Millions of people in the northern Italian state of Lombardy are set to benefit from a new, universally available health card from a consortium of companies, including Siemens Informatica, a joint venture of Siemens Business Services and Telecom Italia. Medication errors - one of the major causes of morbidity and mortality among people undergoing medical treatment - could be significantly reduced thanks to the introduction of the card, eight million of which were in use throughout Lombardy by April 2005 - one year ahead of schedule. Required for visits to doctors, the card is used in conjunction with a PIN to identify users and their insurance providers. The card also contains data on the patient’s allergies, blood group, and medical history. Once scanned by a doctor’s reader, the card transmits prescription information to a database. The patient can then use the card at any pharmacy to fill the prescription. "But if a medication poses a threat, or if two doctors have prescribed medications that could cause an unwanted interaction, the system will alert the pharmacist," says Sales Manager Werner Braun from Siemens Communications, a major player in the development of the cards. The customer - Lombardia Informatica, which is associated with Lombardy’s Ministry of Health - expects to save about 100 mill. € per year, much of it as a result of the elimination of prescription abuse. In addition to what is happening in Italy, similar cards are being introduced in Austria, Slovenia and Spain, and plans are developing for their introduction in Germany and Switzerland.
In the mean time, healthcare’s information revolution is gathering speed as it focuses ever more intelligence on solving individual conditions. Scientists at Siemens Medical Solutions’ Computer-aided Diagnosis & Therapy (CAD) group in Malvern, Pennsylvania, for instance, are developing an array of database-guided decision support systems for lung, breast, colon and cardiac diagnostics that can sift through huge medical image sets and help physicians identify anomalies. Says Dr. Alok Gupta, Ph.D., head of the CAD group, "The goal is to provide the physician with decision support tools that combine relevant information from multiple sources at the point-of-care of a specific patient."

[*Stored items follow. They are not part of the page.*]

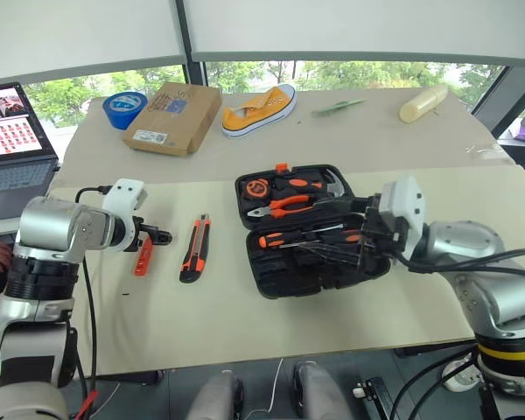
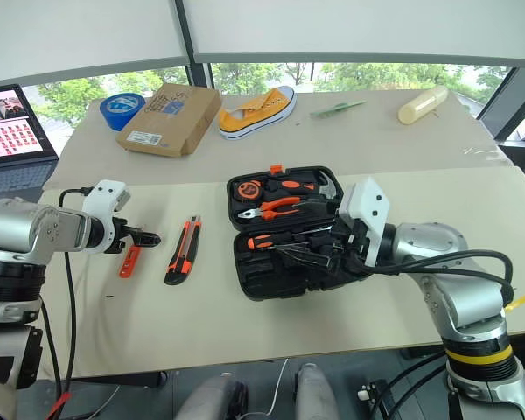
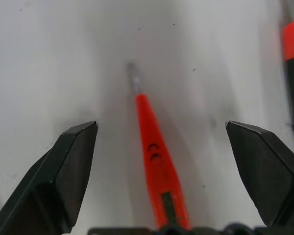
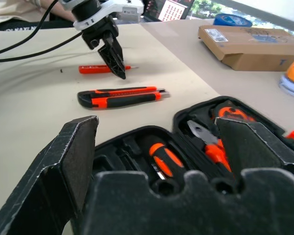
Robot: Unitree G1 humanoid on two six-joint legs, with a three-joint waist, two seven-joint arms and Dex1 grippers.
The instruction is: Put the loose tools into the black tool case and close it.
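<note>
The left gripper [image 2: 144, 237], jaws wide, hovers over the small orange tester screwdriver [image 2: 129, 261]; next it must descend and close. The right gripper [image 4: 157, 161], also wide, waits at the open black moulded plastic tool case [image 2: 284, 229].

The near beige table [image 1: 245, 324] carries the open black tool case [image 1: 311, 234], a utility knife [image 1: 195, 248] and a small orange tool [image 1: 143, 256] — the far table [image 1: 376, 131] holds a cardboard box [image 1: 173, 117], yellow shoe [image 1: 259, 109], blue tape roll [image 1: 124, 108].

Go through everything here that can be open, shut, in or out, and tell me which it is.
black tool case: open, lid flat on the table
utility knife: loose on the table
small orange screwdriver: loose on the table
left gripper: open, over that screwdriver
right gripper: open, empty
laptop: open
</note>
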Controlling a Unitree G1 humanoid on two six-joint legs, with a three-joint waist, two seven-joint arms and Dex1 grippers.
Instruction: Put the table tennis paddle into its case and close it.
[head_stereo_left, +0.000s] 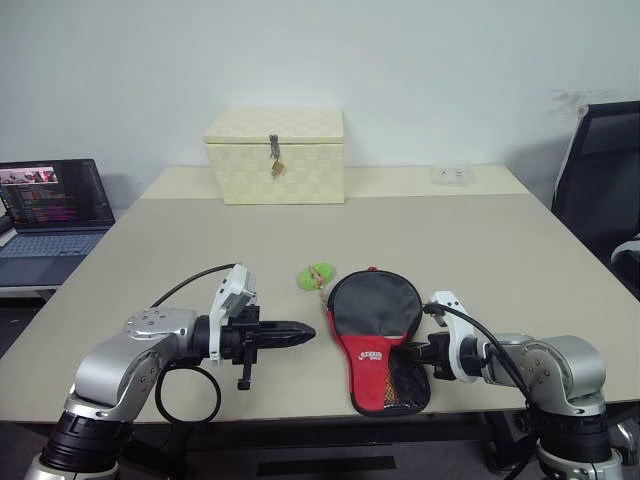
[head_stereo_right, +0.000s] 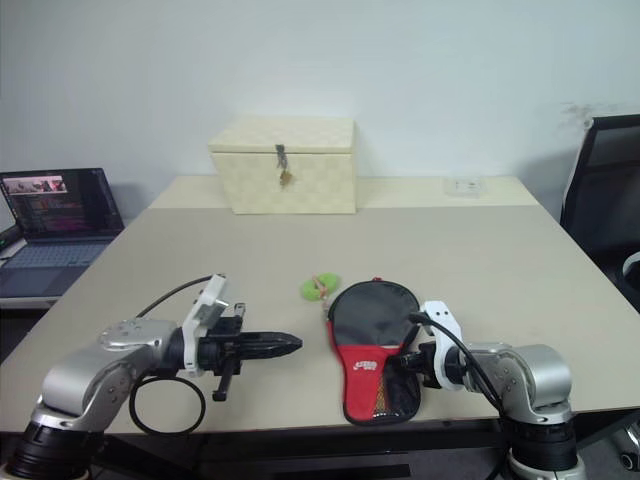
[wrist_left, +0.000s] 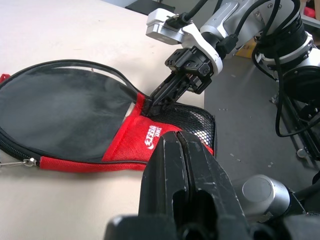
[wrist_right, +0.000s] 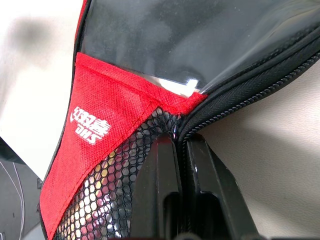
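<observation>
The case (head_stereo_left: 375, 335) lies flat on the table near its front edge, round black head pointing away, red panel and mesh pocket (wrist_left: 197, 122) toward me. The paddle is hidden. My right gripper (wrist_left: 156, 104) is shut at the case's neck, its tips pinching the zipper edge (wrist_right: 235, 107) where the red panel meets the mesh. A metal zipper pull (wrist_left: 27, 161) hangs at the rim of the head. My left gripper (head_stereo_left: 305, 332) is shut with nothing in it. It points sideways at the case and stops a little short of its left side.
A small green ball (head_stereo_left: 318, 275) rests just beyond the case's upper left. A cream latched box (head_stereo_left: 275, 155) stands at the back of the table (head_stereo_left: 480, 250). An open laptop (head_stereo_left: 50, 220) is at far left, a black chair (head_stereo_left: 605, 170) at right.
</observation>
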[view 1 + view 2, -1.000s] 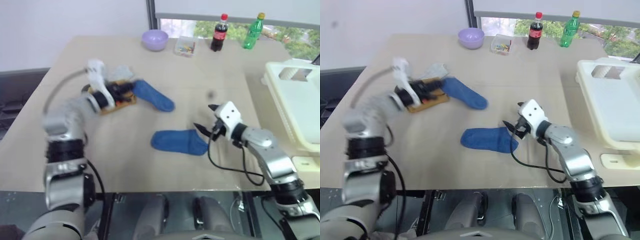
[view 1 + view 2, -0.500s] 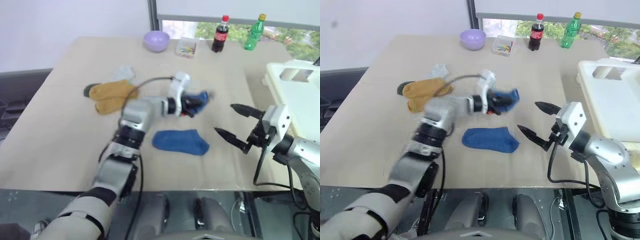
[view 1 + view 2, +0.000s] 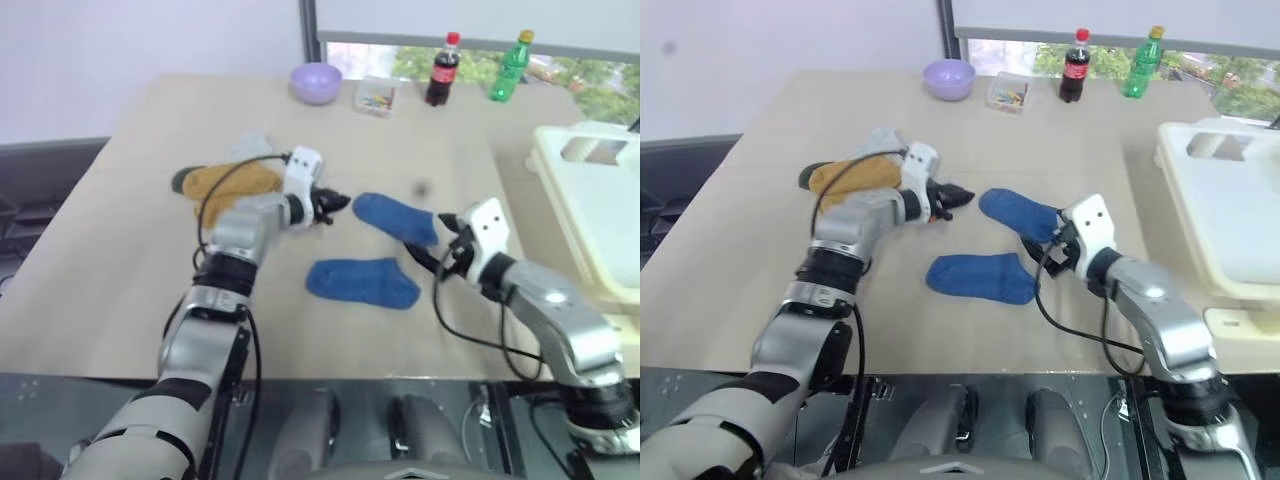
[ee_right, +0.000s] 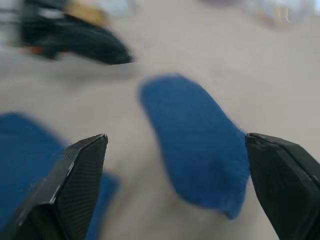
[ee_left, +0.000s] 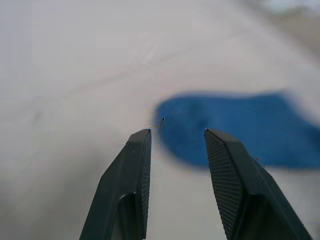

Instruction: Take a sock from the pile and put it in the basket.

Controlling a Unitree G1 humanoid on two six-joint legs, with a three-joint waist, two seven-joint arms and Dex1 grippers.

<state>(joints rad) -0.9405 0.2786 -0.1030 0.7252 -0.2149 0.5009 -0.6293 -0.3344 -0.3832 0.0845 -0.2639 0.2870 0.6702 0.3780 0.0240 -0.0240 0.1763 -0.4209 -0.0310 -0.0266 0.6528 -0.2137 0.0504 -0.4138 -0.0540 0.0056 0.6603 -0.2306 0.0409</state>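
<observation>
Nearest, a blue sock (image 3: 362,283) lies flat just inboard of the right gripper (image 3: 447,243), untouched. Half a second ago the left gripper (image 3: 337,202) carried a second blue sock (image 3: 395,217) in mid-air; that sock now lies on the table between the two grippers, released, its far end just ahead of the right gripper's fingers. Reading: a hand-over across the table, so the sock is within the right arm's reach for the basket (image 3: 590,190).

Right gripper: spread fully wide, empty, pointing across toward the left arm and slightly down, the sock lying between its fingers' lines in the right wrist view. It has swung back in from further out.

Left gripper: part open, empty, pulled back just short of the sock's near end.

Beyond the left gripper, the pile (image 3: 228,180) of mustard and pale socks remains. The basket sits well outboard of the right gripper.
</observation>
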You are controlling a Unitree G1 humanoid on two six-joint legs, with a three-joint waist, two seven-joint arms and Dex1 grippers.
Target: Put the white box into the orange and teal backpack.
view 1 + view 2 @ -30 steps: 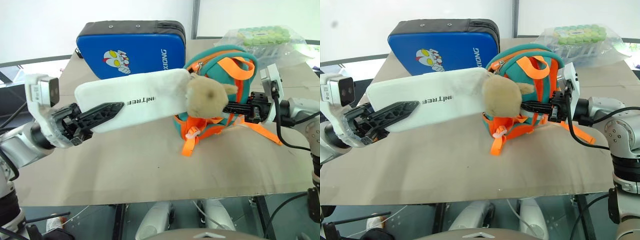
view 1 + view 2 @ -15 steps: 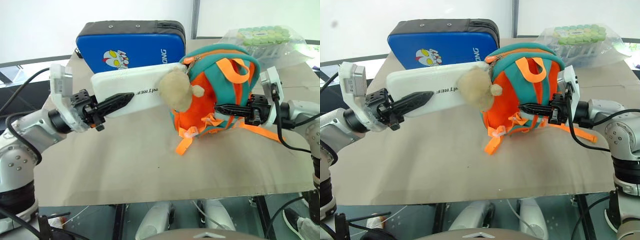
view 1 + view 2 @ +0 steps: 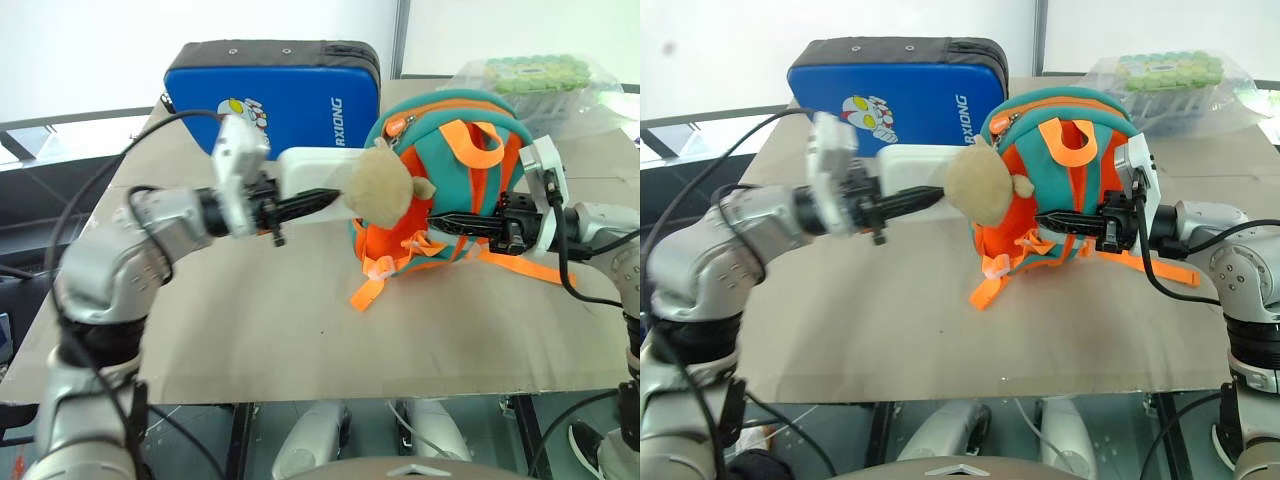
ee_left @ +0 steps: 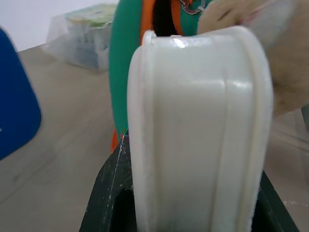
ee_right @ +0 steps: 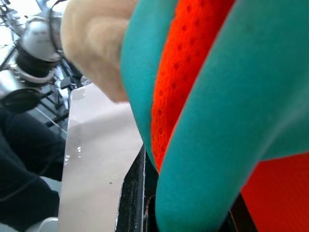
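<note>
The left arm reaches in from the left, elbow bent, forearm running level toward the middle of the table. Its gripper (image 3: 300, 205) points level and to the right, black fingers (image 4: 104, 193) clamped on either side of the box (image 3: 310, 172). The right arm comes in from the right, forearm level, wrist turned inward. Its gripper (image 3: 445, 220) points left, fingers pinched together on the backpack (image 3: 455, 165) fabric.

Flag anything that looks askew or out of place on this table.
The orange and teal backpack is tipped on its side, pinched by the right claw. The white box, in the left claw, presses against the plush toy. Nothing is spilled or damaged.
</note>
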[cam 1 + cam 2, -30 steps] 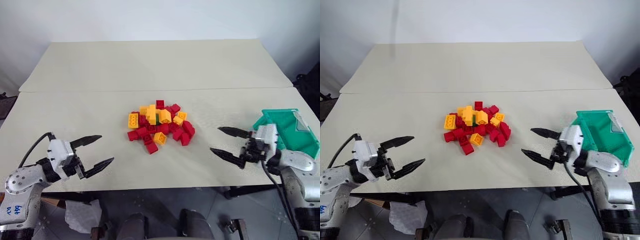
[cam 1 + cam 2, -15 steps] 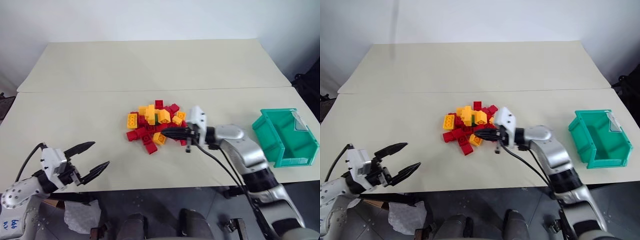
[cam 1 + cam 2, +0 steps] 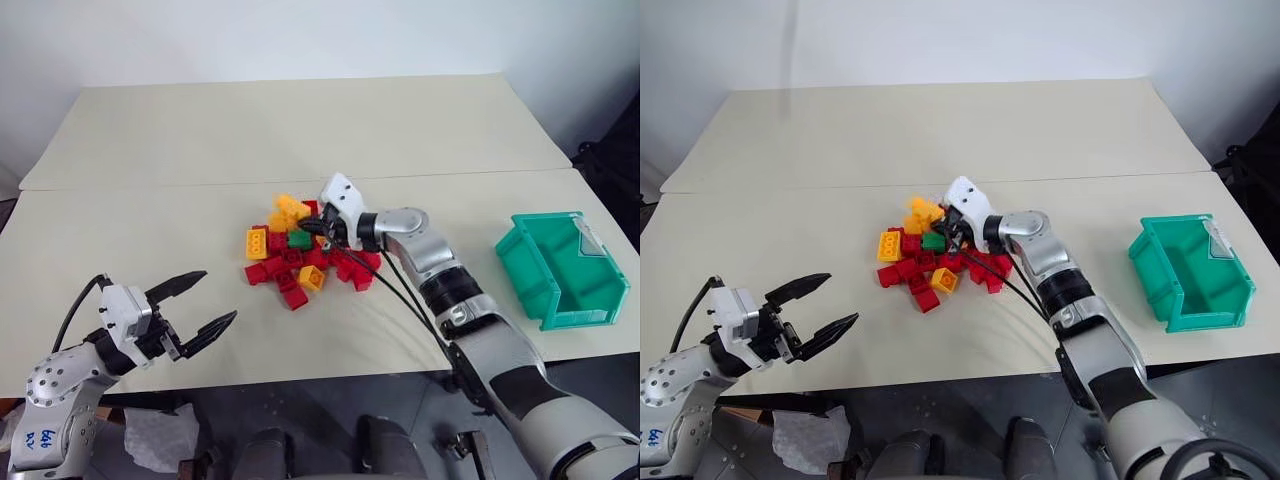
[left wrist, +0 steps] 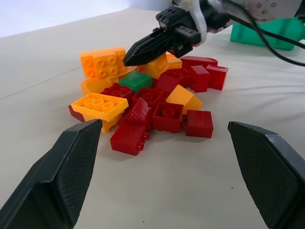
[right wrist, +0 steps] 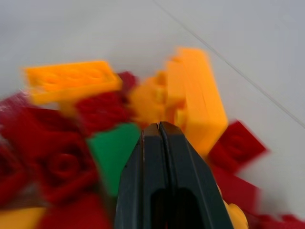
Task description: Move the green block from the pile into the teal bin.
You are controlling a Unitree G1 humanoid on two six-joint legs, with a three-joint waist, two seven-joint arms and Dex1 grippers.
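starting at my left, the left gripper (image 3: 196,305) hangs low over the near edge of the table (image 3: 150,220), its two black fingers spread wide with nothing between them, well apart from the pile (image 3: 305,250) and pointing toward it from the side. moving across, the pile sits near the middle of the table, red and yellow-orange bricks heaped loosely, and the green block (image 3: 298,239) lies in its upper middle, exposed on top, with a yellow-orange brick (image 4: 104,61) standing just behind it and red ones crowding its near side. the right gripper (image 4: 135,54) has its tips right over the pile, fingers pressed together with no gap and nothing clamped. in the left wrist view those closed tips sit just above and slightly behind the green block, close but, as far as i can judge, not gripping it. i can't make out a clear long axis on the block; it looks roughly square from here. the right arm is plainly the nearer one, so i'd judge the grasp is its job: the fingers would need to part and drop astride the block. farther right, the teal bin (image 3: 560,266) stands empty by the table edge, well clear of the pile.
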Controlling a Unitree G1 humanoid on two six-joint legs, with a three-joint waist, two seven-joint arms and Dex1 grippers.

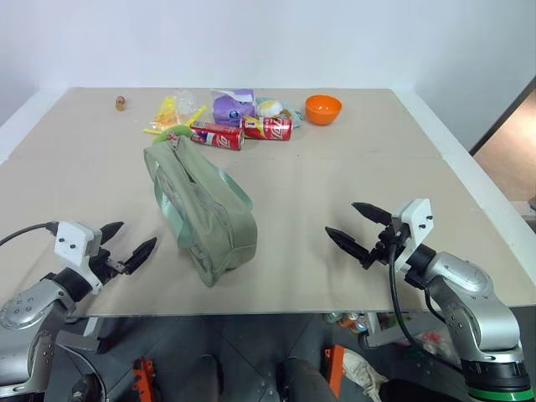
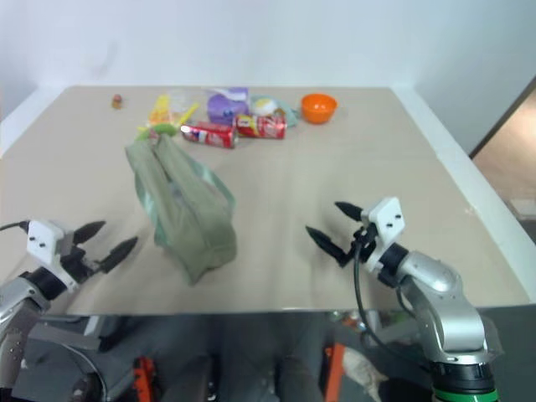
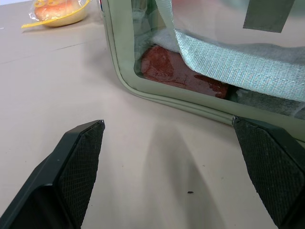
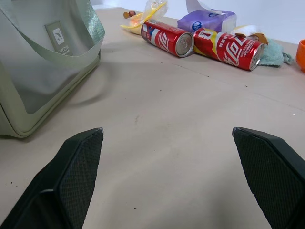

With a view to combining this information with genetic and proteomic data, Comaniciu’s team is developing advanced mathematical and software tools for robust information fusion and statistics, multiple hypothesis diagnostics, and indexing and retrieval of the resulting information.
The networking of digital technologies, the introduction of quicklab, the development of tools for the interpretation of quicklab-generated genetic and proteomic data, the funneling of such data into increasingly personalized electronic patient records, the development of health cards to access such information (see sidebar), and the development of a universal database that combines knowledge from traditional technologies with a new world of knowledge gleaned from genomic technologies - it all adds up to a vision of medical care in which each of us benefits individually from a vast, integrated and steadily improving knowledge base.